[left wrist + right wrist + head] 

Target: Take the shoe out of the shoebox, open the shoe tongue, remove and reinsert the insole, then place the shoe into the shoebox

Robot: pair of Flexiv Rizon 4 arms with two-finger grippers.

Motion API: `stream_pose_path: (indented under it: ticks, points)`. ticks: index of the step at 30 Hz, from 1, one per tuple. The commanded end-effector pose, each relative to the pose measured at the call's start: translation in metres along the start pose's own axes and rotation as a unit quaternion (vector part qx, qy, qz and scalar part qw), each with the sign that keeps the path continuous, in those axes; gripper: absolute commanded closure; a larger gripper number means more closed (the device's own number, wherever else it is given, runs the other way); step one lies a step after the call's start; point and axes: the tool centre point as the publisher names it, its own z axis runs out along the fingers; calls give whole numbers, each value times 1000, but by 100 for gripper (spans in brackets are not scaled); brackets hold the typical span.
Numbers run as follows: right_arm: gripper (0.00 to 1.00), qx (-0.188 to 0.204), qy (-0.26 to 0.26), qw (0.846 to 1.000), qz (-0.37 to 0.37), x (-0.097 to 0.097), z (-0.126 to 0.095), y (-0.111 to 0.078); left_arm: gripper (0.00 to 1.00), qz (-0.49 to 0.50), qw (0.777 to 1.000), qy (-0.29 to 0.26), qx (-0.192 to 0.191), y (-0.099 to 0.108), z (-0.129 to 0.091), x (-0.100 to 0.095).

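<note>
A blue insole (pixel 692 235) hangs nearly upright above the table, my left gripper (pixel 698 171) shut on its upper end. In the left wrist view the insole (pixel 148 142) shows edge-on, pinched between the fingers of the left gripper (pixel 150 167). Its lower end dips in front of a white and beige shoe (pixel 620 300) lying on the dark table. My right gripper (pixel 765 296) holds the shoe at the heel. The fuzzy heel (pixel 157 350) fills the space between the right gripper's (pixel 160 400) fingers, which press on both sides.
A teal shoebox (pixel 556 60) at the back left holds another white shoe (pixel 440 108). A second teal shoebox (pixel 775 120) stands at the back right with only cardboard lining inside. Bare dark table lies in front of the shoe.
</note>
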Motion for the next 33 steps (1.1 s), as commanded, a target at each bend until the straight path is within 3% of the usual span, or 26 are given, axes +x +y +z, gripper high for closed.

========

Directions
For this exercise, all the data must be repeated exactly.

Written response
[left wrist + right wrist + head] 

Target: Take the shoe out of the shoebox, open the shoe tongue, remove and reinsert the insole, then place the shoe into the shoebox

Robot: pair of Flexiv Rizon 4 arms with two-finger grippers.

Motion API: `stream_pose_path: (indented under it: ticks, points)`. ticks: index of the step at 30 Hz, from 1, one per tuple. The commanded end-effector pose, each relative to the pose measured at the call's start: translation in metres along the start pose's own axes and rotation as a unit quaternion (vector part qx, qy, qz and scalar part qw), each with the sign that keeps the path continuous, in those axes; gripper: absolute commanded closure; a larger gripper number means more closed (the device's own number, wherever else it is given, runs the other way); step one lies a step after the call's start; point and axes: the tool centre point as the publisher names it, its own z axis runs out along the fingers; calls give whole numbers, each value times 1000, but by 100 for gripper (spans in brackets are not scaled); brackets hold the typical span.
Numbers run as follows: right_arm: gripper (0.00 to 1.00), qx (-0.188 to 0.204), qy (-0.26 to 0.26), qw (0.846 to 1.000), qz (-0.37 to 0.37), x (-0.097 to 0.097), z (-0.126 to 0.095), y (-0.111 to 0.078); left_arm: gripper (0.00 to 1.00), qz (-0.49 to 0.50), qw (0.777 to 1.000), qy (-0.29 to 0.26), qx (-0.192 to 0.191), y (-0.099 to 0.108), z (-0.129 to 0.091), x (-0.100 to 0.095).

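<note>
A blue insole (pixel 692 235) hangs nearly upright above the table, my left gripper (pixel 698 171) shut on its upper end. In the left wrist view the insole (pixel 148 142) shows edge-on, pinched between the fingers of the left gripper (pixel 150 167). Its lower end dips in front of a white and beige shoe (pixel 620 300) lying on the dark table. My right gripper (pixel 765 296) holds the shoe at the heel. The fuzzy heel (pixel 157 350) fills the space between the right gripper's (pixel 160 400) fingers, which press on both sides.
A teal shoebox (pixel 556 60) at the back left holds another white shoe (pixel 440 108). A second teal shoebox (pixel 775 120) stands at the back right with only cardboard lining inside. Bare dark table lies in front of the shoe.
</note>
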Motion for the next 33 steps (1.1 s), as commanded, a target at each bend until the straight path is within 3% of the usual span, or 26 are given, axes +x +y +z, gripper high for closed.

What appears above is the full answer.